**About this exercise**
In the entries below, find the line with "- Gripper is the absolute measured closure" and print exactly every line from there up to and including the line with "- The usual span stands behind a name", with no other lines.

------------------------------------------------------------

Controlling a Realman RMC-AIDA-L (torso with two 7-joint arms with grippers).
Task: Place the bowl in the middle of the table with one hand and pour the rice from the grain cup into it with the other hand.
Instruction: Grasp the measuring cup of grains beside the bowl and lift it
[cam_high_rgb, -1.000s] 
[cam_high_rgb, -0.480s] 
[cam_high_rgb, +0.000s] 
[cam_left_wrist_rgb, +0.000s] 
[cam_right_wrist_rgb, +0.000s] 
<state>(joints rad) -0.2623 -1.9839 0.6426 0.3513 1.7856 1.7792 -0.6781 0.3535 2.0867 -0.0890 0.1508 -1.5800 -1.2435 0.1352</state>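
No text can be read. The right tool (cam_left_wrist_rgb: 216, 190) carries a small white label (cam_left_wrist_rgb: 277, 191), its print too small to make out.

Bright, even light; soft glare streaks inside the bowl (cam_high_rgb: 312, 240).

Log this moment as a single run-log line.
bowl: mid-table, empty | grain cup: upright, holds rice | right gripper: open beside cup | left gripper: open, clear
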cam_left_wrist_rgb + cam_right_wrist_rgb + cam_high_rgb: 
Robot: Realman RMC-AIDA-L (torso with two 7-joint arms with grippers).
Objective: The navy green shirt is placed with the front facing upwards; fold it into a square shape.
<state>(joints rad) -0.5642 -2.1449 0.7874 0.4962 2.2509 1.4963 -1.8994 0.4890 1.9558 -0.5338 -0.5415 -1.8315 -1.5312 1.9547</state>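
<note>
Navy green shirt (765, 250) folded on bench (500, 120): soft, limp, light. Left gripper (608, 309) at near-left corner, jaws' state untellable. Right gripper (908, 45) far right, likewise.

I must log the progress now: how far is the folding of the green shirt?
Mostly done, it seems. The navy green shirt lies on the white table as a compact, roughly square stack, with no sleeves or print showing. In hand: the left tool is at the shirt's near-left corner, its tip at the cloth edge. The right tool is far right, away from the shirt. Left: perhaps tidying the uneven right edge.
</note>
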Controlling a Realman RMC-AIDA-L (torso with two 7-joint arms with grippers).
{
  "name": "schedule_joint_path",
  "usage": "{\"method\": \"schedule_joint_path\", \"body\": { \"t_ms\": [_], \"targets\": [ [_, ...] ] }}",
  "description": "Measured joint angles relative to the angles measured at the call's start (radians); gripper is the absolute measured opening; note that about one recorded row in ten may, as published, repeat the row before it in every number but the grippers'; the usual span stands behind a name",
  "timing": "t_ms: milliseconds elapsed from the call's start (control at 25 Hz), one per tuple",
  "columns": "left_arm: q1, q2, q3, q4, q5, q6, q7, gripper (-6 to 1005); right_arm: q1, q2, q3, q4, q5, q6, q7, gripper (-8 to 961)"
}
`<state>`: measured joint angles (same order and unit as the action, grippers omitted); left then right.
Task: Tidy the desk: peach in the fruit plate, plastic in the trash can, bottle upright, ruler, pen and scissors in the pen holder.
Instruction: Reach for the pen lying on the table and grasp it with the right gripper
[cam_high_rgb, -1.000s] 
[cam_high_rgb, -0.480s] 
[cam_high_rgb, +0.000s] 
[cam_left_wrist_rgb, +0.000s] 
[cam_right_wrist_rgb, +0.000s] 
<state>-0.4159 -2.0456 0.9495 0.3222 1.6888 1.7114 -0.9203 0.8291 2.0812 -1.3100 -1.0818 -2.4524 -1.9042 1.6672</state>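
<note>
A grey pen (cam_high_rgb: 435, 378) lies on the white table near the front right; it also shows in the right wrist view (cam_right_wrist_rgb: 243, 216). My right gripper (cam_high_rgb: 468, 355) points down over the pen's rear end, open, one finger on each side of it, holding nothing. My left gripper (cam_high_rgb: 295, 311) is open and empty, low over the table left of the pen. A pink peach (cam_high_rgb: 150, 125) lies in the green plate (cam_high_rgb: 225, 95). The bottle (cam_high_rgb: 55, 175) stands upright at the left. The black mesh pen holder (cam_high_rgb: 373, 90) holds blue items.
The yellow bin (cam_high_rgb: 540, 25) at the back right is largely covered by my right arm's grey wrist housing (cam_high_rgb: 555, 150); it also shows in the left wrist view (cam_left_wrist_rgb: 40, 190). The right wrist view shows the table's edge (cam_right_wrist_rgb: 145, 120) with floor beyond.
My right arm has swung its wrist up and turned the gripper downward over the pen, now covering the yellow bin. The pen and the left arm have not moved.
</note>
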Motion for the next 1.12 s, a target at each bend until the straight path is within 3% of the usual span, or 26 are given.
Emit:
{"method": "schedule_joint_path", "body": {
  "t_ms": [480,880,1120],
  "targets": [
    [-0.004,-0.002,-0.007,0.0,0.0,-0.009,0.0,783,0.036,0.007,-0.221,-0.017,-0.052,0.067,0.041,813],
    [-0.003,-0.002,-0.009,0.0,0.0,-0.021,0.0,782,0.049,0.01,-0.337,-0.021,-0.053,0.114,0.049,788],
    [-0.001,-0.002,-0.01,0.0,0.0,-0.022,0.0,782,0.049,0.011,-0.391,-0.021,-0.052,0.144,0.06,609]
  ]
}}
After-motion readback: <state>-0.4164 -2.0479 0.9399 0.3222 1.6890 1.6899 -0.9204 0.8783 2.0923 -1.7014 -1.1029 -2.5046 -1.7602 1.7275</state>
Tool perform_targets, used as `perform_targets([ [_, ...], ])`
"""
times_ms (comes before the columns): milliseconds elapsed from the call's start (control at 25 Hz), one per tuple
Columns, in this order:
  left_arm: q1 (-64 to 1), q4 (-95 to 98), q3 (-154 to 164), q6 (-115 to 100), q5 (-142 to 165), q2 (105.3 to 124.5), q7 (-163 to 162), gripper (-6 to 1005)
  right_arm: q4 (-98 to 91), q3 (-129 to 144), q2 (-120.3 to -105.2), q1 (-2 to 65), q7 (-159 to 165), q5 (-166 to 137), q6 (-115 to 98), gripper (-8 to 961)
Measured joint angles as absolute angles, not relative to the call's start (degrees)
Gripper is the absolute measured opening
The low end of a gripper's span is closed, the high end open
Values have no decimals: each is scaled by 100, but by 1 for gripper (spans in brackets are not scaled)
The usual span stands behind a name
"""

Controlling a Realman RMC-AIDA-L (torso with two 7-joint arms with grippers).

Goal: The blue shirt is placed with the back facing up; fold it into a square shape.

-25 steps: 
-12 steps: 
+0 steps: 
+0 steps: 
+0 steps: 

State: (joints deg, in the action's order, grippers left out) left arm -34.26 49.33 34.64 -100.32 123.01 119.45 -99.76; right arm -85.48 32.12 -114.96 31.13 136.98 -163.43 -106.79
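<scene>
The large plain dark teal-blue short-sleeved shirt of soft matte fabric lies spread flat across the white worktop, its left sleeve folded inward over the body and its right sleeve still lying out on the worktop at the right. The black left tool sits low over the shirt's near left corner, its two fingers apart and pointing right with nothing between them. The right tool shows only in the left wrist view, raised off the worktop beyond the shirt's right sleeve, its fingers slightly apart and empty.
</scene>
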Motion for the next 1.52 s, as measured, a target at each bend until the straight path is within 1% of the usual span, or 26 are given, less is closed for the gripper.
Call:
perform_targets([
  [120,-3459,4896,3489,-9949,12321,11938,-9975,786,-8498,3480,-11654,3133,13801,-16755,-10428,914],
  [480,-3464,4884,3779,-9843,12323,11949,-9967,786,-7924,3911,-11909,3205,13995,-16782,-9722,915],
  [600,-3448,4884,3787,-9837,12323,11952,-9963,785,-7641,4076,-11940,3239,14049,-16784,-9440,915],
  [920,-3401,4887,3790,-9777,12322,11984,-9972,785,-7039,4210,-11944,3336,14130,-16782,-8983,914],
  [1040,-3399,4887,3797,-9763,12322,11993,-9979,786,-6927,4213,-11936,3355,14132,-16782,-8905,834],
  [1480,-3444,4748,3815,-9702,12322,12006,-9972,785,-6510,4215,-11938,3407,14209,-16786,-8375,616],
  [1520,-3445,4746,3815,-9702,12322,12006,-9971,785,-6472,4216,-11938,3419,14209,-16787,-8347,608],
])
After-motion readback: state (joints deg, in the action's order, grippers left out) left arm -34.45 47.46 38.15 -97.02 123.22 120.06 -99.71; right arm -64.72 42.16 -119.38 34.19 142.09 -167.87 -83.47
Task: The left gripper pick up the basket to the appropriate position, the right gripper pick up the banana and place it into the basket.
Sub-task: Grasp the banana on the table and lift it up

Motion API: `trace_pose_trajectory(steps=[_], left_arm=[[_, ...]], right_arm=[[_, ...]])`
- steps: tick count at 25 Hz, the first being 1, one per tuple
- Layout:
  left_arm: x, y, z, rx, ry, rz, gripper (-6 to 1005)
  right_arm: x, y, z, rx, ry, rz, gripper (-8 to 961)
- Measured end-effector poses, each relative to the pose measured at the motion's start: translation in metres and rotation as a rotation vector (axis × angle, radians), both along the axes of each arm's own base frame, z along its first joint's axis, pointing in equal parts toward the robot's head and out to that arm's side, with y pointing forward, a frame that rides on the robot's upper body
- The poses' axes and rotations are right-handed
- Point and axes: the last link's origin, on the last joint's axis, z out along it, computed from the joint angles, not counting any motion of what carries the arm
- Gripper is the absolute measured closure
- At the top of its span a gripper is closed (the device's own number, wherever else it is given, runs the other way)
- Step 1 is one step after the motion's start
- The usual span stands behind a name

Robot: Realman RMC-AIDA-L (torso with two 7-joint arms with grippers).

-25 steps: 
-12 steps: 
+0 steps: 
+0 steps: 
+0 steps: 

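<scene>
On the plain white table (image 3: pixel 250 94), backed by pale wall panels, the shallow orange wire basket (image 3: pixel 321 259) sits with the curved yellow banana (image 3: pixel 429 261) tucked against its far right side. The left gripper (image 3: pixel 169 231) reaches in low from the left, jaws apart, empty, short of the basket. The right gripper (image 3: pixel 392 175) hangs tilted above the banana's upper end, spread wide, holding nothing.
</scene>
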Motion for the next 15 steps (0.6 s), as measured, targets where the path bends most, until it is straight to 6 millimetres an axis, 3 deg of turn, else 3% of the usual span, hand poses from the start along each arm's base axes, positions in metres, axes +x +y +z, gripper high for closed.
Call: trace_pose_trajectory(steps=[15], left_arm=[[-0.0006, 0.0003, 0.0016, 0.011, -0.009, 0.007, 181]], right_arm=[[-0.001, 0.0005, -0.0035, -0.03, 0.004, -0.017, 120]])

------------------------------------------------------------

**Expected answer**
- Gripper is the absolute measured closure
- At the top of its span a gripper is closed (the device's own number, wherever else it is given, runs the other way)
- Step 1 is one step after the motion's start
- The usual span stands behind a name

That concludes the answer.